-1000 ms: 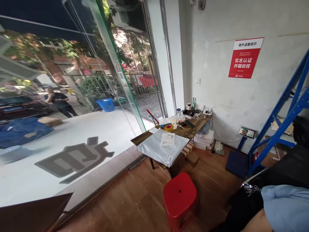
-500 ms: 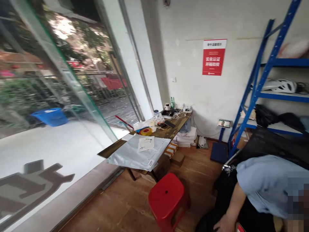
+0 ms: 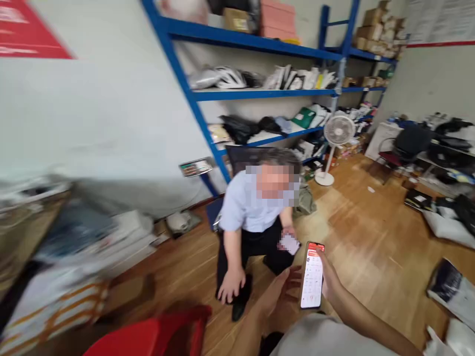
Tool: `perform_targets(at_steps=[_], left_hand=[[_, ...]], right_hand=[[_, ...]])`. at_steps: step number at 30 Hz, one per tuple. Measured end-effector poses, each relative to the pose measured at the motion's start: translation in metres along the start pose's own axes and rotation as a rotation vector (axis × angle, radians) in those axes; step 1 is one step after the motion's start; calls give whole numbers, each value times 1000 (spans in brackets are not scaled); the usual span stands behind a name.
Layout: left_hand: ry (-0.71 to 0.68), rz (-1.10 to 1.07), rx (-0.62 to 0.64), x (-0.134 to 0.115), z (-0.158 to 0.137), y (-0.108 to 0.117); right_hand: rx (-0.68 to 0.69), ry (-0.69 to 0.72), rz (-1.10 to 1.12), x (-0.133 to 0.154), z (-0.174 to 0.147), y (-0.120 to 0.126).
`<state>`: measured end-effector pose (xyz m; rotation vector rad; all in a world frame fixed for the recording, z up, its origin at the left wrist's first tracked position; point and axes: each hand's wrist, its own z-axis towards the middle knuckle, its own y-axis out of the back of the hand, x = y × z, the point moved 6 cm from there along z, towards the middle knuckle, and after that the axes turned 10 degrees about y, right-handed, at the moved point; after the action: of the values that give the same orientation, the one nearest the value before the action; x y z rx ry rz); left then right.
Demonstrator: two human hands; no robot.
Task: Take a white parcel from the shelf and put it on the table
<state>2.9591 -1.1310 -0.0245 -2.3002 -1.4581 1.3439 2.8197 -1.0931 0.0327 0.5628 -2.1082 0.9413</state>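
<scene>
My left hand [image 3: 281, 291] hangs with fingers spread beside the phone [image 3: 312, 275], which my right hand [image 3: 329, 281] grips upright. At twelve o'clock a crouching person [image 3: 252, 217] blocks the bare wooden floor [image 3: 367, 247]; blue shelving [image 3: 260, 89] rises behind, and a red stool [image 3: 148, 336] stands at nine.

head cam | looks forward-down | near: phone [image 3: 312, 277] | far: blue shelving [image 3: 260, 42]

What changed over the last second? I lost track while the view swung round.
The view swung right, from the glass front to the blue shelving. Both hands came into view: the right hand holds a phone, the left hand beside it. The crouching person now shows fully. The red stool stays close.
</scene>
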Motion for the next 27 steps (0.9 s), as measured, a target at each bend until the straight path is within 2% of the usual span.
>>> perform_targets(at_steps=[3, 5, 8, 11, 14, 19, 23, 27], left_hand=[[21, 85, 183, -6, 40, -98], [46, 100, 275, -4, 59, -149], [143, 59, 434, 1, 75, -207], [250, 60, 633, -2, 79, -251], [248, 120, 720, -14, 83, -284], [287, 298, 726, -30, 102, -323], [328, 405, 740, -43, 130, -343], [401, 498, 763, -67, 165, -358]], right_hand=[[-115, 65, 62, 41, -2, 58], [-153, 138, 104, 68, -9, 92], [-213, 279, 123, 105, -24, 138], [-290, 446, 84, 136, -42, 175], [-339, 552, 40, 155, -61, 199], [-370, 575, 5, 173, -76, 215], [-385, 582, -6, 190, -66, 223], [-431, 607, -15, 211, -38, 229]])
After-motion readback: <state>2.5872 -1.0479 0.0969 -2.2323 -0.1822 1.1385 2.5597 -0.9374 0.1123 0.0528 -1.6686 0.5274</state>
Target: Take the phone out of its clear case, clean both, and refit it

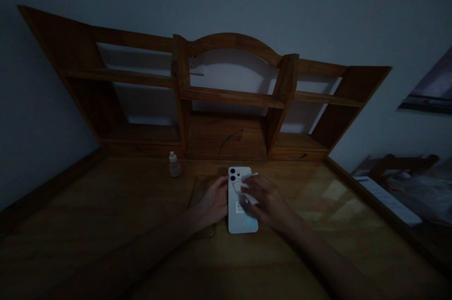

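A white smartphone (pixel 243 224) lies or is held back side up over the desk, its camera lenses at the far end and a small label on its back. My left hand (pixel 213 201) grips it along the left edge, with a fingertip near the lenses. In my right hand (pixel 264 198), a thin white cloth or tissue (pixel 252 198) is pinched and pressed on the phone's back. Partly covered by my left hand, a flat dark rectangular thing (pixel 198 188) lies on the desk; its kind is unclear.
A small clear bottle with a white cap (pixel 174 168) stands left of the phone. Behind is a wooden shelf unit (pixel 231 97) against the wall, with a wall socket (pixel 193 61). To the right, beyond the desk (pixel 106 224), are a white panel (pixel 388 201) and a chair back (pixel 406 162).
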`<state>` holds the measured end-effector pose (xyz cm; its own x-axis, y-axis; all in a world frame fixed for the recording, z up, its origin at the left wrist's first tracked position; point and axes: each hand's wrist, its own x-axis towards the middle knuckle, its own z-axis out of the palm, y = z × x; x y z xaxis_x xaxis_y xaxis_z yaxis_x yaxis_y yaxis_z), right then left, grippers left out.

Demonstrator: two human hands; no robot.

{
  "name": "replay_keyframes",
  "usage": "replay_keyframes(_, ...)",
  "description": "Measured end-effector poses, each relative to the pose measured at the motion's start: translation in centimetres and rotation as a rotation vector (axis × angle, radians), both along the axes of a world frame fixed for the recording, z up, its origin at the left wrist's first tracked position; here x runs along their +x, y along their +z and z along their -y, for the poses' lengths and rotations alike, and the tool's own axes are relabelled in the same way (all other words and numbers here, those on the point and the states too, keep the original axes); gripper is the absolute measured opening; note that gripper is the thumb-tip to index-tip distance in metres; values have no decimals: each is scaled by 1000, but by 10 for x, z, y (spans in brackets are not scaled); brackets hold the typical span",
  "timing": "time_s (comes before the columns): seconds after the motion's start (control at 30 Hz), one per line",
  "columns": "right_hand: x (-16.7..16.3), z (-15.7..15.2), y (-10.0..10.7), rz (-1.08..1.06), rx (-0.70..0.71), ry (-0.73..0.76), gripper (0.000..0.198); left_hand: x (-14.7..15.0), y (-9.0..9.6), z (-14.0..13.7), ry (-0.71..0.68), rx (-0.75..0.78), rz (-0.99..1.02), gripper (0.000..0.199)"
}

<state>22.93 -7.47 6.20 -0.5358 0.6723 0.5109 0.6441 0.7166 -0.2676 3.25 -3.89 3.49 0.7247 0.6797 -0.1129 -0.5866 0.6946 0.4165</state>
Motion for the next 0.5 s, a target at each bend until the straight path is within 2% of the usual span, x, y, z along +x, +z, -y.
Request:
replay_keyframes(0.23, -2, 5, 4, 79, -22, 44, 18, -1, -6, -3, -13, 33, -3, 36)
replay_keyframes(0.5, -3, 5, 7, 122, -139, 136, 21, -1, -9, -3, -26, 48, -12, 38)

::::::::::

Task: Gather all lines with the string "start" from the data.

Written response:
Tool: `perform_targets(at_steps=[_], left_hand=[[_, ...]], right_hand=[[_, ...]])`. at_steps: step number at 30 Hz, one per tuple. Measured end-effector poses, each relative to the pose measured at the motion's start: translation in metres along the start pose's own axes and rotation as a rotation vector (axis × angle, radians) in those axes; step 1 is one step after the motion's start; calls give whole numbers, each value times 1000 (spans in brackets are not scaled); the usual span stands behind a name.
  "description": "Measured end-effector poses, each relative to the pose measured at the motion's start: translation in centimetres and rotation as a rotation vector (axis × angle, radians), both along the axes of a world frame fixed for the recording, z up, its origin at the left wrist's first tracked position; here x runs along their +x, y along their +z and z along their -y, for the poses' lengths and rotations alike, and the tool's own axes are relabelled in the same way (all other words and numbers here, those on the point and the states too, keep the original axes); gripper is the absolute measured opening; note that gripper is the thumb-tip to index-tip distance in metres; values have no decimals: each is scaled by 1000, but by 10 for x, z, y (spans in brackets are not scaled); brackets hold the typical span",
  "timing": "time_s (comes before the columns): seconds after the motion's start (control at 30 Hz), one per line",

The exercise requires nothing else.